For instance, Canada has a small population, but we are one of the world’s leading contributors to greenhouse gas (GHG) emissions. Furthermore, the leading contributor within Canada is the oil and gas industry. Meanwhile, First Nations, who have been disproportionately affected by environmental pollution, have been arrested for opposing oil and gas development on their territories.
So, the blame does not rest equally with everyone. While individual actions are important, more so is legislating environmental protections, transitioning to a green economy, and holding polluters accountable.
“Rewilding” On Colonized Land?
Environmental conservation has a dark history in Canada. First Nations have been forcibly evicted from their territories to create conservation areas and parks. Rewilding cannot be a means to continue systematic dispossession and eviction.
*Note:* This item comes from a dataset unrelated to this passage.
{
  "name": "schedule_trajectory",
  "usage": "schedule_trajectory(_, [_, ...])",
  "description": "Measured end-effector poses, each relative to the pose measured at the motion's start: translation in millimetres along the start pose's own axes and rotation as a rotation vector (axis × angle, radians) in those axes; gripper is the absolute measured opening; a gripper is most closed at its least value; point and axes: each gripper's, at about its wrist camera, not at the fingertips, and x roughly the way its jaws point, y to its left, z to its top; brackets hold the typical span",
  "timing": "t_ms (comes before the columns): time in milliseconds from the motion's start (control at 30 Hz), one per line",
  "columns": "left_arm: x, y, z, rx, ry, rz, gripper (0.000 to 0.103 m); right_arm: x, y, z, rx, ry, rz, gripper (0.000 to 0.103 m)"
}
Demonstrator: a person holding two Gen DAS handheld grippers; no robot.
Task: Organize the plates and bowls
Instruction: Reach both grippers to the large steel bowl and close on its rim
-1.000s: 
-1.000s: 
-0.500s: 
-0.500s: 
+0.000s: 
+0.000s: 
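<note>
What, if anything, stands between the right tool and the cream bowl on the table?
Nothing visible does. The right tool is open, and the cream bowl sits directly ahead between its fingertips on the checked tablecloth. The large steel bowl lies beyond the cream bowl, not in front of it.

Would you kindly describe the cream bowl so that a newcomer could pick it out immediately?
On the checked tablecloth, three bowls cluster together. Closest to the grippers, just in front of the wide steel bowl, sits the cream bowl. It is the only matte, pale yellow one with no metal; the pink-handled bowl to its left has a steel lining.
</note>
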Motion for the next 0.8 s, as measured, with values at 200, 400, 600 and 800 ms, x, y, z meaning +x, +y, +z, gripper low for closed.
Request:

So, when we talk about “rewilding,” we must address issues of colonialism. Whose land is being rewilded? How will it affect people’s lives? How can people have access to traditional medicines, foods, and culture?
Of course, we must minimize our impact on the planet and allow biodiversity to return. But, many First Nations live, practice, and teach this without having to be separated from the land.
Perhaps, the solution to the environmental crisis in Canada is not rewilding, but is rooted in Indigenous tradition, knowledge, and practice.
Before the pandemic hit, we saw major demonstrations across the world that were led by youth demanding climate justice. Our youth have had enough with political complacency where the environment is concerned. Because despite the science, governments are not willing to go against powerful economic interests and act in a way that protects the planet and, consequently, the future of our youth.
A Life On Our Planet is a thoughtful and provocative film. It presents us with attainable solutions to our environmental crisis. If you haven’t yet watched it, I highly recommend it.
Raising political considerations is not meant as a critique of the film. Instead, it highlights some of the obstacles and considerations if we are to implement these solutions. Furthermore, it suggests that Indigenous led conservation might be an alternative way forward.
All the quotes in this article are taken from A Life On Our Planet.
1 Helen Kopnina and Haydn Washington. 2016. “Discussing Why Population Growth is Still Ignored or Denied.” Chinese Journal of Population and Resources and Environment. URL.
2 Graham Lawton. 2019. “We Need to Talk About How Population Growth is Harming the Planet.” New Scientist. URL.